» Work item
Below are the records; extract from them the line containing "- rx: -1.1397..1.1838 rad" to the line containing "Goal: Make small", both lines included, exactly and with no pictures.

» Records for the exercise
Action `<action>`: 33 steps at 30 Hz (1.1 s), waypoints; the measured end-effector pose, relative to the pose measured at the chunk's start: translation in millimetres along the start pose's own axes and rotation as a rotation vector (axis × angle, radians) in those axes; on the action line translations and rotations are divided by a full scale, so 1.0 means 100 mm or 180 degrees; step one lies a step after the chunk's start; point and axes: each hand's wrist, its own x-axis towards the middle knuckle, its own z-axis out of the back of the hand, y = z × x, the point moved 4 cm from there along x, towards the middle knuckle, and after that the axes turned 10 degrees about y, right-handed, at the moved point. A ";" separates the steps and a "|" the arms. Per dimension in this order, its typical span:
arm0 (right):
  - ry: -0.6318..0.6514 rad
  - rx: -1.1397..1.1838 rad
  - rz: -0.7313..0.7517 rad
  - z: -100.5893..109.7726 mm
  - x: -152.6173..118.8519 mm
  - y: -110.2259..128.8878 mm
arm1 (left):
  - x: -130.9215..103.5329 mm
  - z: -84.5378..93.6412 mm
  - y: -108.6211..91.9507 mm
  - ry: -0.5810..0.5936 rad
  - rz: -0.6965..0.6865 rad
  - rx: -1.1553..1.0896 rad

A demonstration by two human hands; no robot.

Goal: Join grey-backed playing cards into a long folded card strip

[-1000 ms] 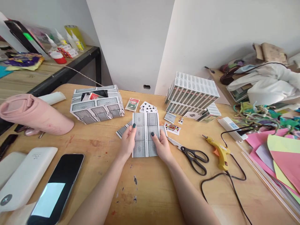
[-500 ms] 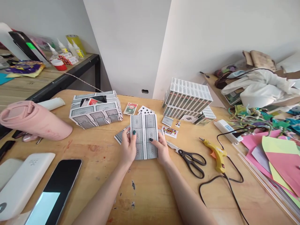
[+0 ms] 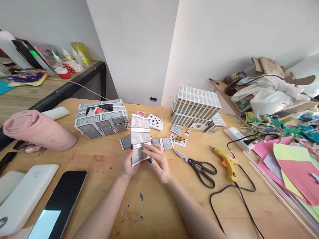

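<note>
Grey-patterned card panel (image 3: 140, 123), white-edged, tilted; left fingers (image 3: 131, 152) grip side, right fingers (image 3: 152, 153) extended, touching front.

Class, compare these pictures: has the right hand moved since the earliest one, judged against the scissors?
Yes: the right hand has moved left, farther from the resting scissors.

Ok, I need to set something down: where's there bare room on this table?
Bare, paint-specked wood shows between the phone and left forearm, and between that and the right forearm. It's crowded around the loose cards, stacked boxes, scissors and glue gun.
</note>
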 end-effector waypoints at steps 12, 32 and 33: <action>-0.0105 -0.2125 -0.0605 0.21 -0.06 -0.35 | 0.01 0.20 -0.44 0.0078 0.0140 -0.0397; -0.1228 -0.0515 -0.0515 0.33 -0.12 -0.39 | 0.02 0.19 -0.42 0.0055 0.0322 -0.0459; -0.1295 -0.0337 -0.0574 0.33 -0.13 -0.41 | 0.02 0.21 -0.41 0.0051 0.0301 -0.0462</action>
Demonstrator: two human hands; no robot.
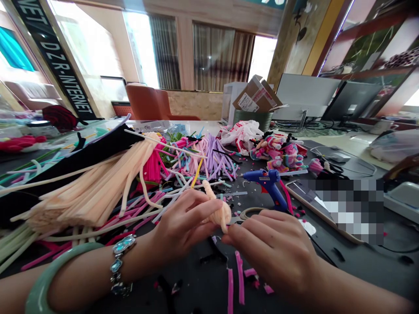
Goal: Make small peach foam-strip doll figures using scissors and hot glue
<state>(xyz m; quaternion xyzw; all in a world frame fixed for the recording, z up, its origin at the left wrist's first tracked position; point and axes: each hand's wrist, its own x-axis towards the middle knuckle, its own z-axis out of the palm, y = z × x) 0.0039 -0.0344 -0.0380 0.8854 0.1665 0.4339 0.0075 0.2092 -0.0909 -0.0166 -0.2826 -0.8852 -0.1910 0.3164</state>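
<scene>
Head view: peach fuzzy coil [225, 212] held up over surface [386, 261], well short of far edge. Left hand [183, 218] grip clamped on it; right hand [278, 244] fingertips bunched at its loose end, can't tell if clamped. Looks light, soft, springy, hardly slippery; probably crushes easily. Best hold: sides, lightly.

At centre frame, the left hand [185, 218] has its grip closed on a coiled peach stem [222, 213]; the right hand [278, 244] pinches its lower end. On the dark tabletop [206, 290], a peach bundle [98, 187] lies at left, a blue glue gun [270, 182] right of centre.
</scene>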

» Solution for this exercise
  - rx: -1.1397..1.1838 rad
  - rz: -0.7313..0.7517 rad
  - z: -100.5893..109.7726 mm
  - x: -152.6173..118.8519 mm
  - y: -110.2259..128.8878 mm
arm1 (left):
  - x: -130.9215..103.5329 mm
  - z: -84.5378..93.6412 mm
  - y: -108.6211..91.9507 mm
  - ry: -0.5810..0.5936 rad
  - rz: -0.6965..0.6865 rad
  - rx: -1.1553..1.0896 rad

A demonstration by two human hands; no robot.

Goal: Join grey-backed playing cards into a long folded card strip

[-1000 ms] 
[-500 ms] 
[+0 ms] 

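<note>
Grey-patterned card panel (image 3: 140, 123), white-edged, tilted; left fingers (image 3: 131, 152) grip side, right fingers (image 3: 152, 153) extended, touching front.

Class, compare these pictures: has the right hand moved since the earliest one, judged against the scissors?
Yes: the right hand has moved left, farther from the resting scissors.

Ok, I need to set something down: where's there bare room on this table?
Bare, paint-specked wood shows between the phone and left forearm, and between that and the right forearm. It's crowded around the loose cards, stacked boxes, scissors and glue gun.
</note>
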 end-effector waypoints at steps 12, 32 and 33: <action>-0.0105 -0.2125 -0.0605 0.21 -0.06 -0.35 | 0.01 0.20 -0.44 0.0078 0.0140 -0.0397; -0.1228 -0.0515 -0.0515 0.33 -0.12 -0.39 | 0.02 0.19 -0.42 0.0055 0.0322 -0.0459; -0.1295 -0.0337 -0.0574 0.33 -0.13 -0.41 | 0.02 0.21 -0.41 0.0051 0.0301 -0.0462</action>
Demonstrator: two human hands; no robot.
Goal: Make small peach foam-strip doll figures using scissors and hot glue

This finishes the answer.